#### EXERCISE BRIEF:
Give back the data below exactly, with every line kept the same.

#### INFORMATION SHOWN:

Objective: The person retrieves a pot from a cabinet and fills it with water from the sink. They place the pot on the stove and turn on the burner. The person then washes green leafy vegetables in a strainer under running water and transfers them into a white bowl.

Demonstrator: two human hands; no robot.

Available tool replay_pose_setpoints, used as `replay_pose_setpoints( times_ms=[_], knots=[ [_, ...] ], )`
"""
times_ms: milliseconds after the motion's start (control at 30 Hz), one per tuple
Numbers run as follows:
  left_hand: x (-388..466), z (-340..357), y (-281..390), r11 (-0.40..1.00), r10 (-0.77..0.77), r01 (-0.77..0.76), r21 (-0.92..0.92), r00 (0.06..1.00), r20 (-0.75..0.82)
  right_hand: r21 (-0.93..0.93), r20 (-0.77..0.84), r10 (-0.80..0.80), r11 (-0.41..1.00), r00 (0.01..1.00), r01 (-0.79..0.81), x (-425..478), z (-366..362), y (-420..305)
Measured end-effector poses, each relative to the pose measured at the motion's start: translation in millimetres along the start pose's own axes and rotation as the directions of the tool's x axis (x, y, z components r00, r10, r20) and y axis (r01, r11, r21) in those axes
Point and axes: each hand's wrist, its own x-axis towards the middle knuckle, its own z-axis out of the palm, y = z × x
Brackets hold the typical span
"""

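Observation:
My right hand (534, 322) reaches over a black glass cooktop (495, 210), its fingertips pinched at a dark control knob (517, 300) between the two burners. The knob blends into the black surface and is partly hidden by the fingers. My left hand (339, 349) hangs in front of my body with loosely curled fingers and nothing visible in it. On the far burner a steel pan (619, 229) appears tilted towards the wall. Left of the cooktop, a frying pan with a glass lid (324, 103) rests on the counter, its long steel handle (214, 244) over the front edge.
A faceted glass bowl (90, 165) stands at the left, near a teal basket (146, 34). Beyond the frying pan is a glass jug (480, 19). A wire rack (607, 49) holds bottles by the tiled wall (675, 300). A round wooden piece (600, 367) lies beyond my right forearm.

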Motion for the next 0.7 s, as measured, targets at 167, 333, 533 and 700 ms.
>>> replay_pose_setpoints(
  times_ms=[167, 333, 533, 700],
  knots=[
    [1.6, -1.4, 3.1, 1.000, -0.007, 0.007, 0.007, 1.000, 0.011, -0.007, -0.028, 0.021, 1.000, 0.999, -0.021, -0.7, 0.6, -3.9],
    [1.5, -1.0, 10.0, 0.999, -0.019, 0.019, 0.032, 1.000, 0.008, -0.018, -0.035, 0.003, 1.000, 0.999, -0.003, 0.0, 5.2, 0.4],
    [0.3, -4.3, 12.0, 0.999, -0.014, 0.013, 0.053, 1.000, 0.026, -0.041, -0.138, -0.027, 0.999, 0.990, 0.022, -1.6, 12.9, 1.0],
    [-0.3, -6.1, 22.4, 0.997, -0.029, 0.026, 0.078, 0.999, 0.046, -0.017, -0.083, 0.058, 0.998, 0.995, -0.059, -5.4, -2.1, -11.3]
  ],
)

#### SOLUTION TO THIS PROBLEM:
Objective: The person retrieves a pot from a cabinet and fills it with water from the sink. They place the pot on the stove and turn on the burner. The person then washes green leafy vegetables in a strainer under running water and transfers them into a white bowl.

Demonstrator: two human hands; no robot.

Available tool replay_pose_setpoints, used as `replay_pose_setpoints( times_ms=[_], knots=[ [_, ...] ], )`
"""
times_ms: milliseconds after the motion's start (control at 30 Hz), one per tuple
Numbers run as follows:
  left_hand: x (-388..466), z (-340..357), y (-281..390), r11 (-0.40..1.00), r10 (-0.77..0.77), r01 (-0.77..0.76), r21 (-0.92..0.92), r00 (0.06..1.00), r20 (-0.75..0.82)
  right_hand: r21 (-0.93..0.93), r20 (-0.77..0.84), r10 (-0.80..0.80), r11 (-0.41..1.00), r00 (0.01..1.00), r01 (-0.79..0.81), x (-425..478), z (-366..362), y (-420..305)
Measured end-effector poses, each relative to the pose measured at the motion's start: translation in millimetres along the start pose's own axes and rotation as the directions of the tool's x axis (x, y, z components r00, r10, r20) and y axis (r01, r11, r21) in those axes
Point and axes: each hand's wrist, its own x-axis towards the middle knuckle, its own z-axis out of the palm, y = z × x
Brackets hold the typical span
"""

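Observation:
My right hand (534, 322) reaches over a black glass cooktop (495, 210), its fingertips pinched at a dark control knob (517, 300) between the two burners. The knob blends into the black surface and is partly hidden by the fingers. My left hand (339, 349) hangs in front of my body with loosely curled fingers and nothing visible in it. On the far burner a steel pan (619, 229) appears tilted towards the wall. Left of the cooktop, a frying pan with a glass lid (324, 103) rests on the counter, its long steel handle (214, 244) over the front edge.
A faceted glass bowl (90, 165) stands at the left, near a teal basket (146, 34). Beyond the frying pan is a glass jug (480, 19). A wire rack (607, 49) holds bottles by the tiled wall (675, 300). A round wooden piece (600, 367) lies beyond my right forearm.
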
Motion for the next 0.7 s, as measured, targets at 167, 333, 533 and 700 ms.
>>> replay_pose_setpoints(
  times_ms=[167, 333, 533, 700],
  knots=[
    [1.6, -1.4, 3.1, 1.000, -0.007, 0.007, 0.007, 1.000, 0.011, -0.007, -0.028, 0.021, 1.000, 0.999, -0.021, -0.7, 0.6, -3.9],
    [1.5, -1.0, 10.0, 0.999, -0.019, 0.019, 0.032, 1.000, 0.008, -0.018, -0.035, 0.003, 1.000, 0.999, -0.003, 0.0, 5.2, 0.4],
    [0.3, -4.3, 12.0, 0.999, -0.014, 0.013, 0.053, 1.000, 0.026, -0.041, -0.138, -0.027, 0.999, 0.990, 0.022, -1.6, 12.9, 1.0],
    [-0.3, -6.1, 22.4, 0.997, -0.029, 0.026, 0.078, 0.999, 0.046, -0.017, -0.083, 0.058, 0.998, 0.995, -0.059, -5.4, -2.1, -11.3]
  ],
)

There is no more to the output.